▸ EXERCISE INSTRUCTIONS
Would you return every line of the listing below that has "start" in it?

▸ AVAILABLE DATA
= = =

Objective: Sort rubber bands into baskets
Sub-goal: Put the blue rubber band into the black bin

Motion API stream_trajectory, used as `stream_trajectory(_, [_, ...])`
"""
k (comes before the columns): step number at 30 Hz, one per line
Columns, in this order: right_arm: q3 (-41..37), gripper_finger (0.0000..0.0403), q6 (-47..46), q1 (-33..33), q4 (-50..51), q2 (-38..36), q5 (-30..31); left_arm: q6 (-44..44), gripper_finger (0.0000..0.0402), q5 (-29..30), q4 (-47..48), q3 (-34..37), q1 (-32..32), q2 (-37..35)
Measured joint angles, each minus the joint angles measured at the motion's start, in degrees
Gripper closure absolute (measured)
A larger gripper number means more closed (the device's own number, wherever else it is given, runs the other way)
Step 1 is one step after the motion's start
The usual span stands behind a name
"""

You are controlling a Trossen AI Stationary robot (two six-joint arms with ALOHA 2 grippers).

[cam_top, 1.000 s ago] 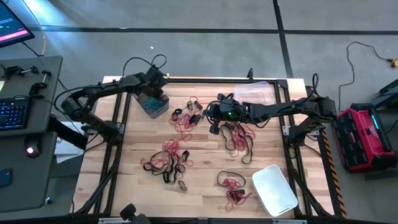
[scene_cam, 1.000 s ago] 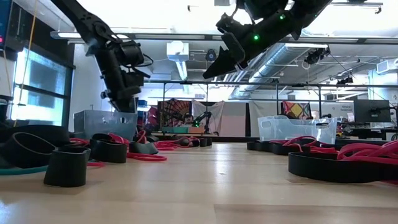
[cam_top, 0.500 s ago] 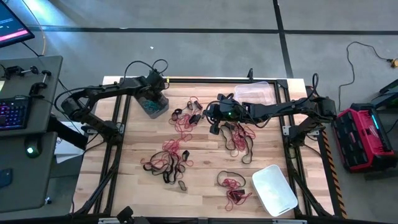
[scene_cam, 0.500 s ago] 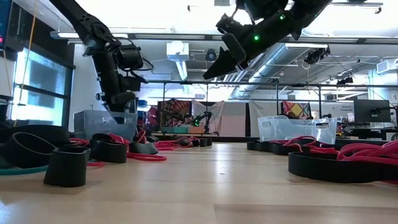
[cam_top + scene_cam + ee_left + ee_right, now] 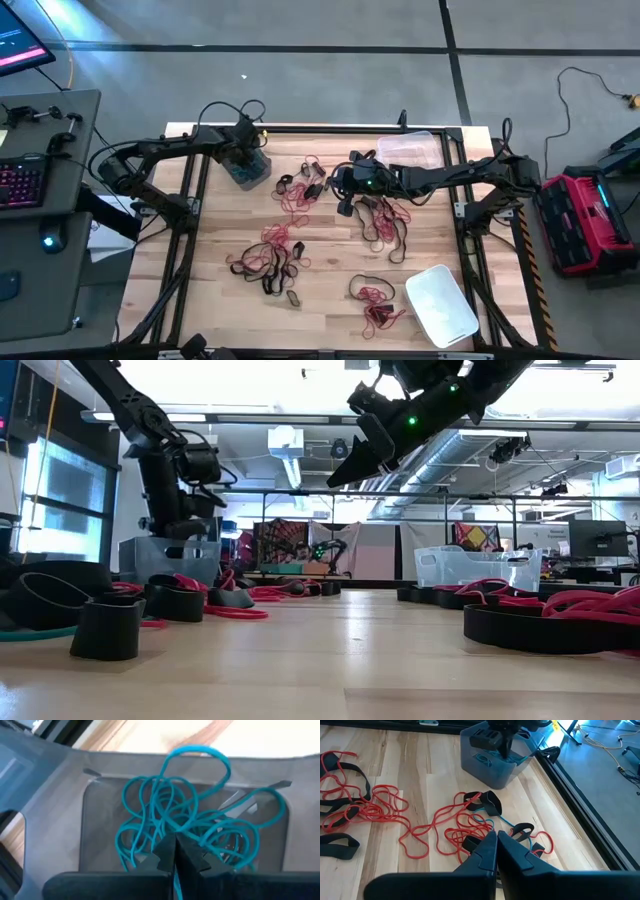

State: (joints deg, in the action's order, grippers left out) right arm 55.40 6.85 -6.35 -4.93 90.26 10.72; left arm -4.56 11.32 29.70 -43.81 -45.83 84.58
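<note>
The grey basket [image 5: 250, 170] stands at the table's far left with a tangle of teal rubber bands [image 5: 165, 815] in it; one loop [image 5: 200, 752] pokes over its rim. My left gripper [image 5: 175, 847] points steeply down into this basket, shut among the teal bands. My right gripper [image 5: 496, 839] hangs shut and empty above the table's middle, over red and black rubber bands [image 5: 465, 827] lying on the wood. A clear basket [image 5: 412, 150] sits at the far right and a whitish basket [image 5: 440, 305] at the near right. My left gripper has a teal strand [image 5: 174, 882] running between its shut fingers, and the band's loops [image 5: 150, 805] spread out from the fingertips. The fingers come from above, pointing steeply down. The loops lie on the other teal bands in the grey basket.
Red and black bands lie in clumps across the table: at the centre [image 5: 300, 190], under the right arm [image 5: 385, 225], at the near middle [image 5: 270, 262] and near right [image 5: 375, 300]. Black frame rails [image 5: 190, 230] run along both sides of the table.
My left gripper has gone down into the grey basket and tipped to point more steeply down, staying shut. My right gripper has kept still.
</note>
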Motion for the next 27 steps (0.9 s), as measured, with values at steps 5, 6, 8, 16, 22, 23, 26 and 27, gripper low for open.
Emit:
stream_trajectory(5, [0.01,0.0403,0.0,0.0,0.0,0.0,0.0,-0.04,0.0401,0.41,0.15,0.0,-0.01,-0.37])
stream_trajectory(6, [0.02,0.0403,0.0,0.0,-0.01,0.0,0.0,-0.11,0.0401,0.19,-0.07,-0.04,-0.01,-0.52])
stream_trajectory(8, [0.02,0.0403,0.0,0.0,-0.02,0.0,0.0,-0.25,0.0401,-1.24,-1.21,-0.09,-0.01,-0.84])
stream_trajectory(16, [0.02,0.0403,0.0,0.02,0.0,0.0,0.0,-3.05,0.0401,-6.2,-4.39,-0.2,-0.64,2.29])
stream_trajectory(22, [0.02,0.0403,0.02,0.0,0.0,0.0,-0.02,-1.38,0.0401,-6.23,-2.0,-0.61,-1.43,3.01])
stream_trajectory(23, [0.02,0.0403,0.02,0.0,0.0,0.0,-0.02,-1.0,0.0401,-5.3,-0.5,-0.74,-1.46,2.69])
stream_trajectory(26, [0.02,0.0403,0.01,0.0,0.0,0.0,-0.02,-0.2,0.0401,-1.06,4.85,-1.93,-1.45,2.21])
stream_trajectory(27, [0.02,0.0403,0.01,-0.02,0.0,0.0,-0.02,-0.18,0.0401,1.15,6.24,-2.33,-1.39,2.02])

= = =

▸ TASK ANSWER
Measured joint angles, each minus the joint angles measured at the motion's start, in degrees
Step 1 is one step after the motion's start

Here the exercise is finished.